Milli karateci Serap Özçelik Arapoğlu: İstiklal Marşı'nı okutma tutkusu çok büyük bir gurur

"Karate bir erkek branşı olarak bilinir ama ailem asla öyle düşünmedi"

"Bir sporcuyu gümüş madalya kadar üzen başka bir şey yok, çünkü kaybederek ikinci oluyorsunuz"

"Ameliyat olsaydım belki spor hayatım bitecekti"

"Yaşadığım deneyimleri, tecrübeleri sporcu kardeşlerime aktarmak isterim"

Kübra SOYLU - Samet DEMİRCAN/ İSTANBUL, (DHA)- Şimdiye kadar çıktığı müsabakalardan 12 altın, 8 gümüş ve 15 bronz madalya kazanan milli karateci Serap Özçelik Arapoğlu, gittikleri her müsabakanın sorumluğunun çok fazla olduğunu, çünkü bir bayrağı temsil ettiklerini ve onu layık olduğu yere getirmek istediklerini söyleyerek, "İstiklal Marşı'nı okutma tutkusu çok büyük bir gurur olduğu için hep onu yaşamak istiyorsun" dedi.

Başarılı sporcu Serap Özçelik Arapoğlu Ekim ayında düzenlenecek olan Dünya Şampiyonası öncesinde Demirören Haber Ajansı'nın (DHA) sorularını yanıtladı.

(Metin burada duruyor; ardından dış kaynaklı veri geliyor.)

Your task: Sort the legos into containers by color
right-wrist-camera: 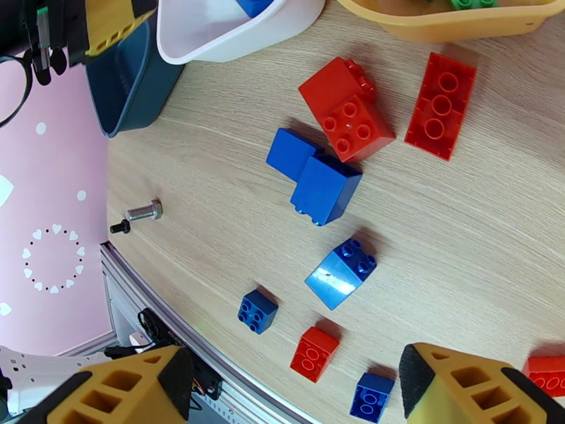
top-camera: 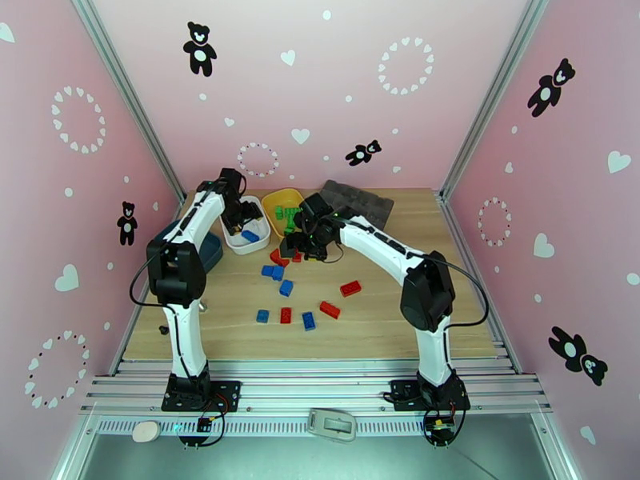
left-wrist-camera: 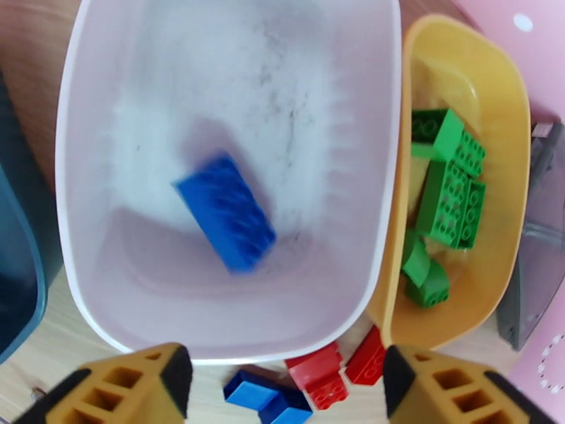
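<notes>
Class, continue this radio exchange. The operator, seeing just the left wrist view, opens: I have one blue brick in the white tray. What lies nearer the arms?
Observer: More loose bricks, including a small blue brick and a small red brick.
Operator: Where is the right gripper?
Observer: Over the loose bricks in front of the yellow tray, jaws open.
Operator: Anything besides bricks?
Observer: A metal bolt on the wood, near the dark teal tray.
</notes>
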Robot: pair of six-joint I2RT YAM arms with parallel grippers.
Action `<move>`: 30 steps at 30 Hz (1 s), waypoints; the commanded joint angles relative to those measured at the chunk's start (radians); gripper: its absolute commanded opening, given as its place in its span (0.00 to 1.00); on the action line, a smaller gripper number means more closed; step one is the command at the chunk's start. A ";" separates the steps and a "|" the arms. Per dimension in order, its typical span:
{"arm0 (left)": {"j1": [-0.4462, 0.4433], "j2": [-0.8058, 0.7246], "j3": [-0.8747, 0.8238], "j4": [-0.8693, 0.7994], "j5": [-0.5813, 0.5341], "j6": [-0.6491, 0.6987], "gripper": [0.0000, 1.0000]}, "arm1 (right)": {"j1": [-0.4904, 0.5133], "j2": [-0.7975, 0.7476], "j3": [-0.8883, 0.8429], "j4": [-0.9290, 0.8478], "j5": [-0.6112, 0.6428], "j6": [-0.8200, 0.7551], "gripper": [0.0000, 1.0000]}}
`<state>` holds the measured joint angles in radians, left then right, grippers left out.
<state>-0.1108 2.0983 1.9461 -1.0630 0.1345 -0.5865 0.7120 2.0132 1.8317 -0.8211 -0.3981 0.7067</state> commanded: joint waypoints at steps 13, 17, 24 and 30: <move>-0.187 -0.495 -0.575 0.052 -0.110 -0.032 0.86 | 0.020 -0.018 -0.066 -0.050 0.025 -0.028 0.79; -0.261 -0.573 -0.720 0.078 -0.110 -0.071 0.88 | 0.021 -0.038 -0.125 -0.042 0.031 -0.031 0.79; -0.384 -0.631 -0.931 0.117 -0.110 -0.118 0.86 | 0.028 -0.097 -0.264 -0.004 0.037 -0.020 0.78; -0.431 -0.663 -1.065 0.161 -0.102 -0.150 0.82 | 0.038 -0.144 -0.365 0.029 0.036 0.006 0.73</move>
<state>-0.5304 1.4700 0.9154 -0.9459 0.0429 -0.7090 0.7399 1.9263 1.4990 -0.8139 -0.3683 0.6983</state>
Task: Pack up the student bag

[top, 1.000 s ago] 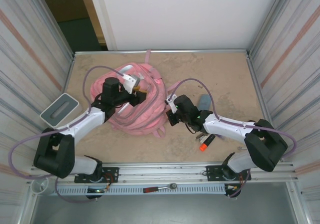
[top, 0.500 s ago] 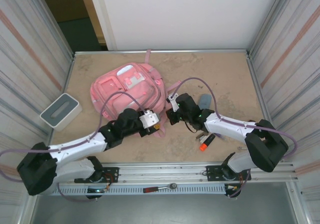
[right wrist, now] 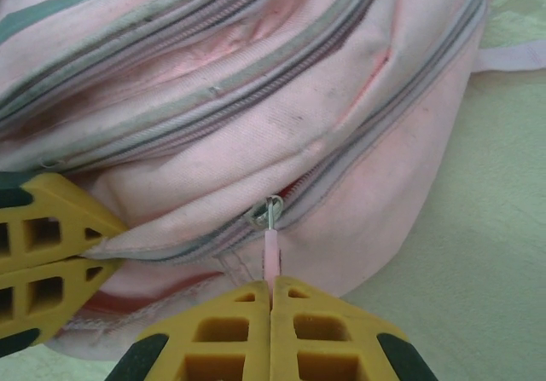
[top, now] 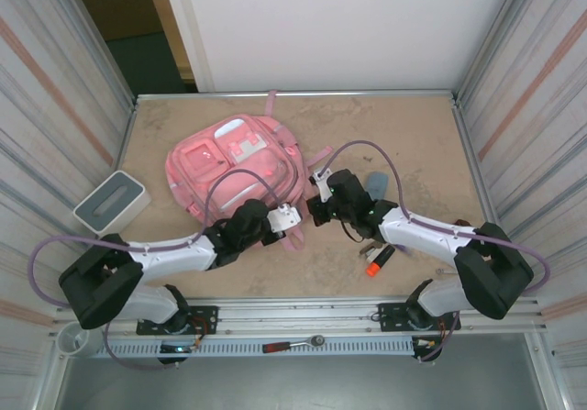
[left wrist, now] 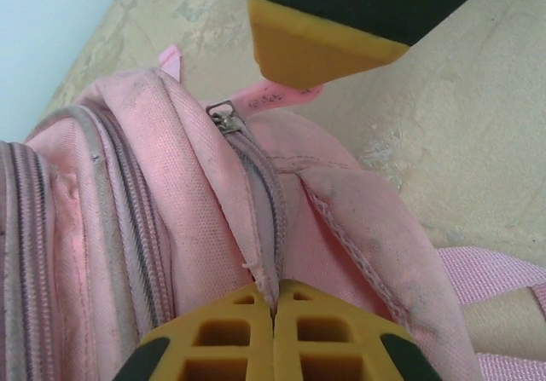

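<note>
The pink student bag [top: 234,167] lies flat on the sandy table [top: 422,135], left of centre and toward the far edge, its front pockets facing up and one strap trailing off its right side. Both of my grippers meet at its near right corner. My left gripper [left wrist: 273,306] is closed tight, fingers pressed together on a fold of the bag's fabric right where a grey zip line runs down into them. My right gripper [right wrist: 271,294], just beside it, is likewise closed, pinching the thin pink zip pull [right wrist: 270,260], which hangs from the metal slider [right wrist: 270,211] on the bag's side seam. In my right wrist view the yellow fingertips [right wrist: 51,245] of the left gripper sit at the picture's left edge, against the bag. To the right of my right arm, a small grey-blue object [top: 374,185] lies on the table, and nearer the front a dark marker with an orange end [top: 378,261]. A grey-white box [top: 110,201] sits at the table's left edge, well apart from the bag. A ratchet wrench [top: 293,344] rests on the rail between my two bases.
</note>
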Available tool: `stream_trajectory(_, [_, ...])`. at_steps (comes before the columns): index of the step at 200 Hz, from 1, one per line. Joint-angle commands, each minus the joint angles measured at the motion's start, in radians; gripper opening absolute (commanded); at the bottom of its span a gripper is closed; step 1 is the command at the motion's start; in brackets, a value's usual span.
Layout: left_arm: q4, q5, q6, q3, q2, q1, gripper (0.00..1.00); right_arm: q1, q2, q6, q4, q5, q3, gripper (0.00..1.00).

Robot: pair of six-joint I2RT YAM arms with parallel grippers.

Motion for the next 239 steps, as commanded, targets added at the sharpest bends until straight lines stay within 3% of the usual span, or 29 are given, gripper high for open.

"KARATE BİR ERKEK BRANŞI OLARAK BİLİNİR AMA AİLEM ASLA ÖYLE DÜŞÜNMEDİ"

İlk olarak spor hayatına bir arkadaşının tavsiyesi üzerine başladığını fakat bunun öncesinde spora yeteneğinin olduğunu söyleyen Arapoğlu, "Cimnastiği çok seviyordum aslında, bu branşla uğraşmayı da istiyordum. Daha sonrasında evimizin yakınlarında bir kulüp olmadığı için ne yazık ki ilerleyemedim. Sonrasında bir arkadaşım sayesinde karateye yazıldım. Benim aklımda hiç yoktu. Konuyu aileme açtım. Ailem de en başından itibaren hep bana destek oldu. Karate bir erkek branşı olarak bilinir ama ailem asla öyle düşünmedi. Bana hep destek oldular" ifadelerini kullandı.

"BİR SPORCU İDOL OLARAK BİRİSİNİ GÖRMEMELİ, KENDİ İDOL OLMALI"

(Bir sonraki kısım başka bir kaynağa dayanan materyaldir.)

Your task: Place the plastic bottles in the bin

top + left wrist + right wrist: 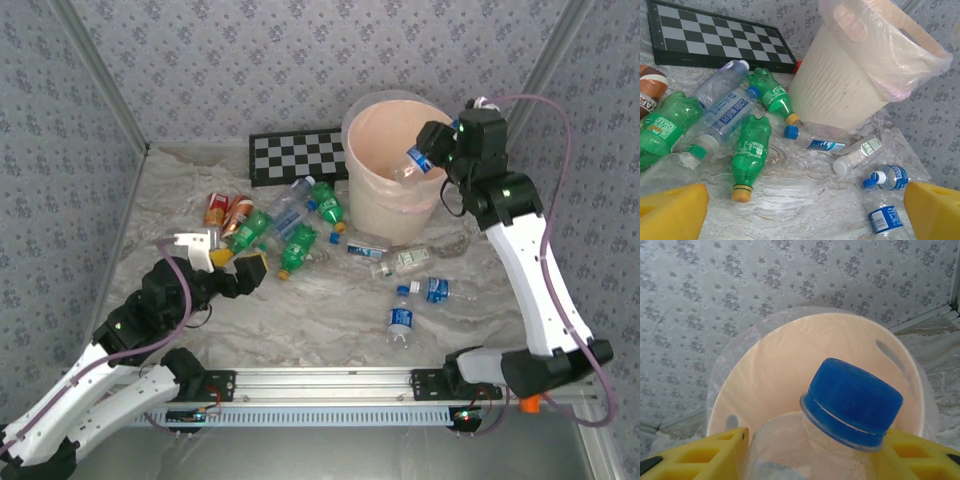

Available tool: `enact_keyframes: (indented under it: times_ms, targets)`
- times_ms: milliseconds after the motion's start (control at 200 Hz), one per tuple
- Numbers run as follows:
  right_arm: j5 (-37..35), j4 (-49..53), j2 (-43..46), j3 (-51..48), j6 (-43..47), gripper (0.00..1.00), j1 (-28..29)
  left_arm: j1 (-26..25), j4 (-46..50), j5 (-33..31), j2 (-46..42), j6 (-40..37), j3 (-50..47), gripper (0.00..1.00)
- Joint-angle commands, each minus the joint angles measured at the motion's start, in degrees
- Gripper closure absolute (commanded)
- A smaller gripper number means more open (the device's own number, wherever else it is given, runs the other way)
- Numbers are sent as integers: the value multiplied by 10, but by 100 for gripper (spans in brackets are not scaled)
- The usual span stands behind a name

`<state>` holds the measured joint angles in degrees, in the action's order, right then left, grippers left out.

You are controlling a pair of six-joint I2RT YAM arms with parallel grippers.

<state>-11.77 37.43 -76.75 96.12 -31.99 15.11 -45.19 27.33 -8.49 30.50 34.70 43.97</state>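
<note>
Overhead, right end effector pinching blue-capped clear bottle over bin, left end effector spread

The bin is peach, the checkerboard black-and-white; green bottles have yellow caps, a clear bottle a blue cap. Walls are grey-flowered, fingers yellow.

The bin gapes open above; bottles clutter the table left of it; near strip seems passable.
</note>
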Motion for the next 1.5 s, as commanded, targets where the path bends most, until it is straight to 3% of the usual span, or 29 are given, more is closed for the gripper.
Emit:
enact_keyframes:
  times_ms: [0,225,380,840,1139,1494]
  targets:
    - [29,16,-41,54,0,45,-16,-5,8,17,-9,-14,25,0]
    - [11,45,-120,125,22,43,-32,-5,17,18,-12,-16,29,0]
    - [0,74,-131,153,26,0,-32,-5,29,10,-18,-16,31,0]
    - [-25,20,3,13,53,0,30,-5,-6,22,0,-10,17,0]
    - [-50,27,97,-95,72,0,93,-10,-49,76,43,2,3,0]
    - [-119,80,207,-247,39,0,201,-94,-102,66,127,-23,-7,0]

Kendisinin spora başladığında ilk olarak bir idolü olmadığını belirten Arapoğlu "Sosyal medya o zamanlar çok gelişmediği için kim daha başarılı, kim idol olarak görülür gibi konuların çok farkında olamıyorsunuz. Ne yazık ki kendime idol olarak gördüğüm bir sporcu olmadı. Ama başarısını taktir ettiğim, tekniğini çok beğendiğim sporcular tabii ki oldu. Ama ben hep şunu söylerdim 'aslında bir sporcu idol olarak birisini görmemeli, kendi idol olmalı.' O yüzden ben de bunu başardığıma inanıyorum. Şu an yaş itibari ile karatenin en deneyimli ve hala aktif olarak devam eden sporcusuyum" diye konuştu.

"İSTİKLAL MARŞI'NI OKUTMA TUTKUSU ÇOK BÜYÜK BİR GURUR"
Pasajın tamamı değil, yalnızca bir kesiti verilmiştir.